To do. Once you find the line containing "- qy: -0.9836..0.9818" in the data below, copy it and each following line exactly, up to and including the line containing "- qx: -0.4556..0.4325", and nothing else.

Start of Data

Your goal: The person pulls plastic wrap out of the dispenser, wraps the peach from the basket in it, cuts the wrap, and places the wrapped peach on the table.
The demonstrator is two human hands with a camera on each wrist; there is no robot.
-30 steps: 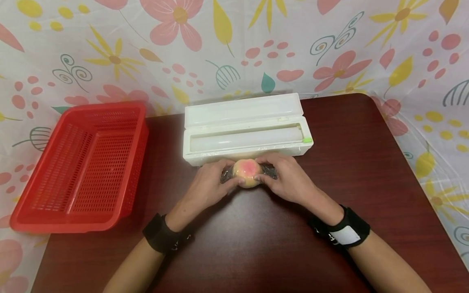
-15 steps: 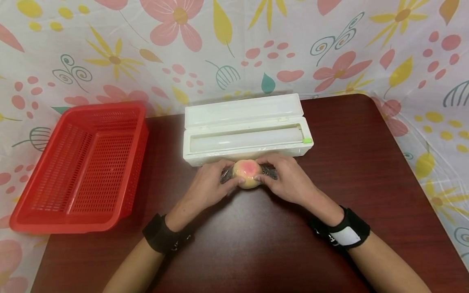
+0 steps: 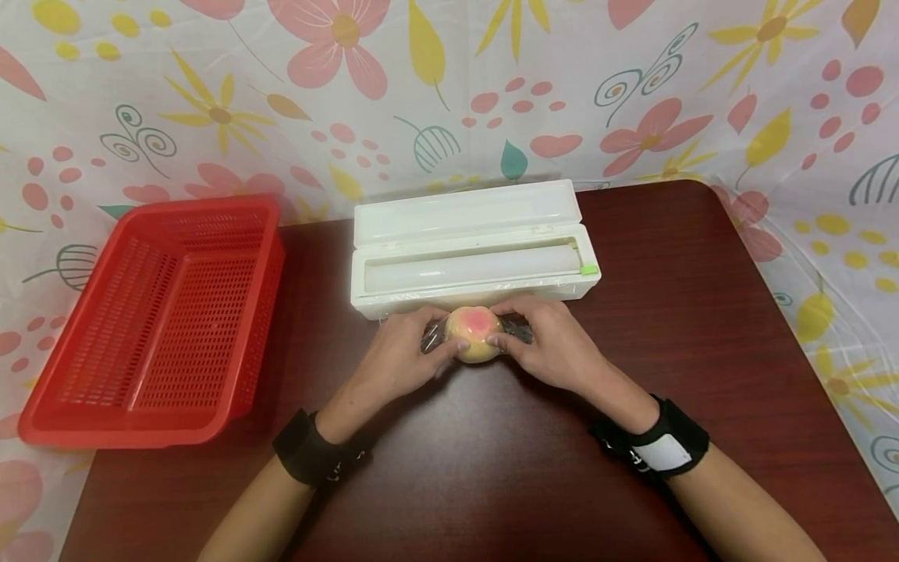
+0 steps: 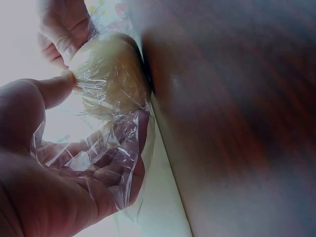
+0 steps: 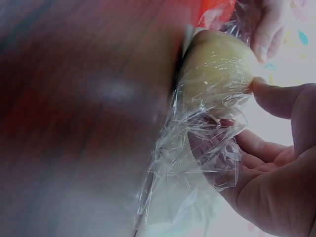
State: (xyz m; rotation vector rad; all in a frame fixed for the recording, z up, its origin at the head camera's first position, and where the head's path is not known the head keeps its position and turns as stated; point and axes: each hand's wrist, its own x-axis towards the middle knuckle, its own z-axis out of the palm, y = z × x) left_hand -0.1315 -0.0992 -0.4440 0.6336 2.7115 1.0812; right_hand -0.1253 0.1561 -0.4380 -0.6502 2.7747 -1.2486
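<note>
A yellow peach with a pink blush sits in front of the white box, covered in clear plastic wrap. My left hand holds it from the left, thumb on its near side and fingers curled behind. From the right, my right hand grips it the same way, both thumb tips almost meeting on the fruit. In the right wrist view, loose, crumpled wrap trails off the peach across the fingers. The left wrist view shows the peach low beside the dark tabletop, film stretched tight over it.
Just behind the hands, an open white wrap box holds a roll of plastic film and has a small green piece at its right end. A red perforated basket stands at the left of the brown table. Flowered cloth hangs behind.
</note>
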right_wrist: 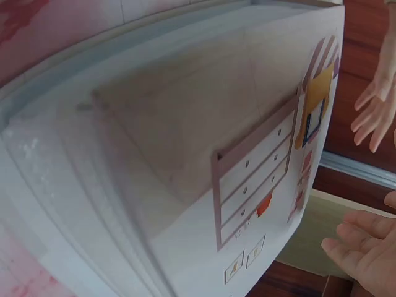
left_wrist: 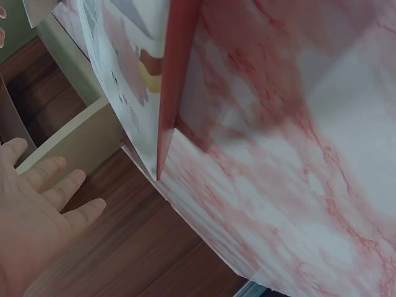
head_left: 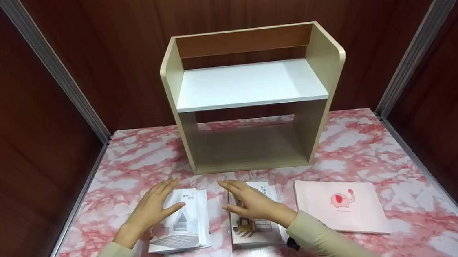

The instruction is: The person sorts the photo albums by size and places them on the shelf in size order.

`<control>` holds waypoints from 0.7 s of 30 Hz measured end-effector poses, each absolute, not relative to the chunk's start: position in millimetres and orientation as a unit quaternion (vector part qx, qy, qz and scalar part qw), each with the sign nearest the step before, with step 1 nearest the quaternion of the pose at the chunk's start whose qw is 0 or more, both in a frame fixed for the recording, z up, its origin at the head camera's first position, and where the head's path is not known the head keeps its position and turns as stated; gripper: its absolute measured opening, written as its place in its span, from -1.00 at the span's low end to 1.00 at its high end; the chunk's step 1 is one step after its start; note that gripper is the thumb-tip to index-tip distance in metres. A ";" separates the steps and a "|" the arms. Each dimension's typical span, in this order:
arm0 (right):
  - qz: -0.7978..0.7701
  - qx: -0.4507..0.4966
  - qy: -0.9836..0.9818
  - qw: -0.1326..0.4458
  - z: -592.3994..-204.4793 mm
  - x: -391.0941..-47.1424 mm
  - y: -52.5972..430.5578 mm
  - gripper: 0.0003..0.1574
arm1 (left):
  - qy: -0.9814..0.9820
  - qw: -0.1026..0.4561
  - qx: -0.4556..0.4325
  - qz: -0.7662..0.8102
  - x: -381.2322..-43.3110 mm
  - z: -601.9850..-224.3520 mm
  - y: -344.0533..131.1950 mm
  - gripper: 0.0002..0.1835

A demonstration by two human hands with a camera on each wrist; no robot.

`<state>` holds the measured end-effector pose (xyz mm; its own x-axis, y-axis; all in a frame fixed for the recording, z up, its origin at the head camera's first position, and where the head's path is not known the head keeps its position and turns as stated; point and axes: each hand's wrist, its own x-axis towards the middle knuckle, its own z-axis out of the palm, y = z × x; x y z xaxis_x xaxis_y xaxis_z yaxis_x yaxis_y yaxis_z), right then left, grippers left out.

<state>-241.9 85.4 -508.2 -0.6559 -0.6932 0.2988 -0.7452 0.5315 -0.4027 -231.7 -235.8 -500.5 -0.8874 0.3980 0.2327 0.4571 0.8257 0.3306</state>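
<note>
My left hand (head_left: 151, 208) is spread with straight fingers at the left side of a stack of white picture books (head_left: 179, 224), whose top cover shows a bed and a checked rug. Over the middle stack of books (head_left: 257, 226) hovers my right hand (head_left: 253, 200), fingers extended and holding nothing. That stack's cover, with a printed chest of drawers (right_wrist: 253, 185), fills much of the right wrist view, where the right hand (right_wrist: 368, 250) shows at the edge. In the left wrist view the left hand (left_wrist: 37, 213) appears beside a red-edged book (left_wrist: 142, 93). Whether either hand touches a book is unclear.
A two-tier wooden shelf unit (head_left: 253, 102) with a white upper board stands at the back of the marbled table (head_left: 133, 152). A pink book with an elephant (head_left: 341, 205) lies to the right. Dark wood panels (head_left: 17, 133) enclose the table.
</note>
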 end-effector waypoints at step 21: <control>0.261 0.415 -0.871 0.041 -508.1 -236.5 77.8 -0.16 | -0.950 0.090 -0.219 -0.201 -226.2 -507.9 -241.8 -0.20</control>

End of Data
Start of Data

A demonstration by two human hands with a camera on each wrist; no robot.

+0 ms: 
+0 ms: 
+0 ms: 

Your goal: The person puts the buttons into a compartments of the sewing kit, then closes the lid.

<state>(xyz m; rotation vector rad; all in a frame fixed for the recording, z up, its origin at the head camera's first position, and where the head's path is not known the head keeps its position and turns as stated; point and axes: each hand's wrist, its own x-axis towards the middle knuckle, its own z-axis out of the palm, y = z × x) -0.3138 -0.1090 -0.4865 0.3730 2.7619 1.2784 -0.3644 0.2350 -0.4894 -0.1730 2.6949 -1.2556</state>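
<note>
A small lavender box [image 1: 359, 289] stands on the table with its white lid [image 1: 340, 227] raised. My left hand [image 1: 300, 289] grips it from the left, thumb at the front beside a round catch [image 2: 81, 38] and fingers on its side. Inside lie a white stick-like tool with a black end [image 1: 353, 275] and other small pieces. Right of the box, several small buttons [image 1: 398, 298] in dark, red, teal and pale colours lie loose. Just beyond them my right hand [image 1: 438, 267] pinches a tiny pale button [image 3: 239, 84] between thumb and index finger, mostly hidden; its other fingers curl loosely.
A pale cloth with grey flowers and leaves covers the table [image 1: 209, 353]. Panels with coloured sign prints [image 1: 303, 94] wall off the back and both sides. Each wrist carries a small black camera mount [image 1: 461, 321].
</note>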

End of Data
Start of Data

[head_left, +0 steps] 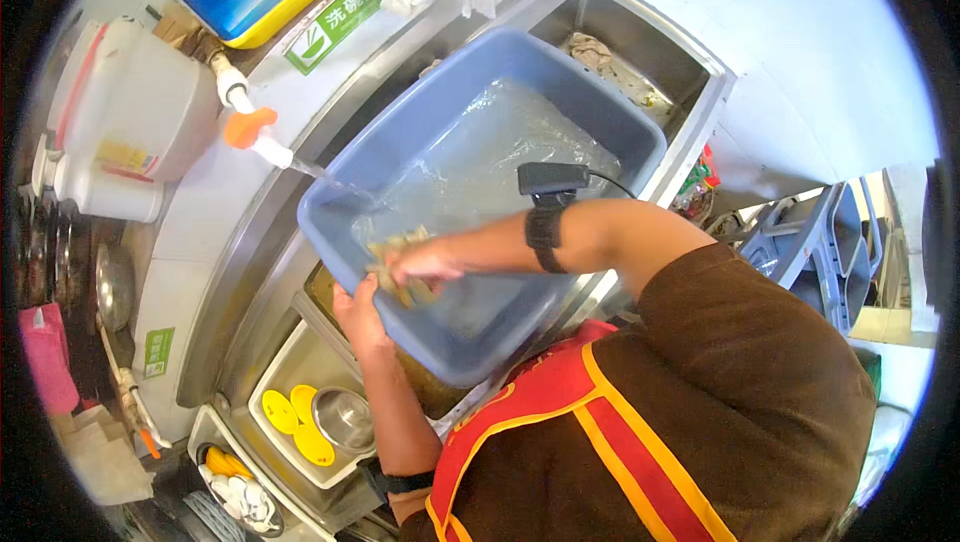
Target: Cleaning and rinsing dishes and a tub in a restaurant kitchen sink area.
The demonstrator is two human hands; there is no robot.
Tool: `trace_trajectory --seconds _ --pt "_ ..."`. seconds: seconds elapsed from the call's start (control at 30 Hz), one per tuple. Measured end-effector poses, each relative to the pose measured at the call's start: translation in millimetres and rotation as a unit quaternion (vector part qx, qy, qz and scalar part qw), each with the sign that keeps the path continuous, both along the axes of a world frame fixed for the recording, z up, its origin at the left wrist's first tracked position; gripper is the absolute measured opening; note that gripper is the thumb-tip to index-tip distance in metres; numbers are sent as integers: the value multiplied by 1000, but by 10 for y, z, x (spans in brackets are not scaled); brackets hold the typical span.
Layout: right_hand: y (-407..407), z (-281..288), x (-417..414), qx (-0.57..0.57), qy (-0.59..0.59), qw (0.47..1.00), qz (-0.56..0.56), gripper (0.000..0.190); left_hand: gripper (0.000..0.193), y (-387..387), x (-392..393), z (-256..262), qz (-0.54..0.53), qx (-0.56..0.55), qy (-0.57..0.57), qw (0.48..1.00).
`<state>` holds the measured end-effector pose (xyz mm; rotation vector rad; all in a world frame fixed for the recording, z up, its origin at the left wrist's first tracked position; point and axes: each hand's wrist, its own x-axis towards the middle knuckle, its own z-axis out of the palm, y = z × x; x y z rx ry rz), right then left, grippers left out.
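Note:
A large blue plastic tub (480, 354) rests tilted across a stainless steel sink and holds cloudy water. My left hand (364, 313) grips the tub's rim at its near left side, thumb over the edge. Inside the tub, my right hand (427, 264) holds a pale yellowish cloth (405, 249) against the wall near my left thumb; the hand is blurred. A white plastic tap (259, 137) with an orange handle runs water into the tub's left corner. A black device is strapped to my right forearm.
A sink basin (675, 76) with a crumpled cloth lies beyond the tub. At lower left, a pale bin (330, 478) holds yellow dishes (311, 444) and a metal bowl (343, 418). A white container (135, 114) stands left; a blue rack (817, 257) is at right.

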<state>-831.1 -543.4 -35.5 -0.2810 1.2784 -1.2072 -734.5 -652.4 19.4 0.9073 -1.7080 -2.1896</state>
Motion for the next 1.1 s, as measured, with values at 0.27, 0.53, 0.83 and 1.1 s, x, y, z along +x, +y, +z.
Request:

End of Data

Solution.
  - qy: -0.9836..0.9818
  - qw: -0.1326..0.4458
  - z: -592.3994..-204.4793 mm
  - x: -391.0941..-47.1424 mm
  - y: -52.5972..430.5578 mm
  - gripper: 0.0003..0.1574
arm1 (left):
  - qy: -0.9814..0.9820
  - qw: -0.1026..0.4561
  - qx: -0.4556..0.4325

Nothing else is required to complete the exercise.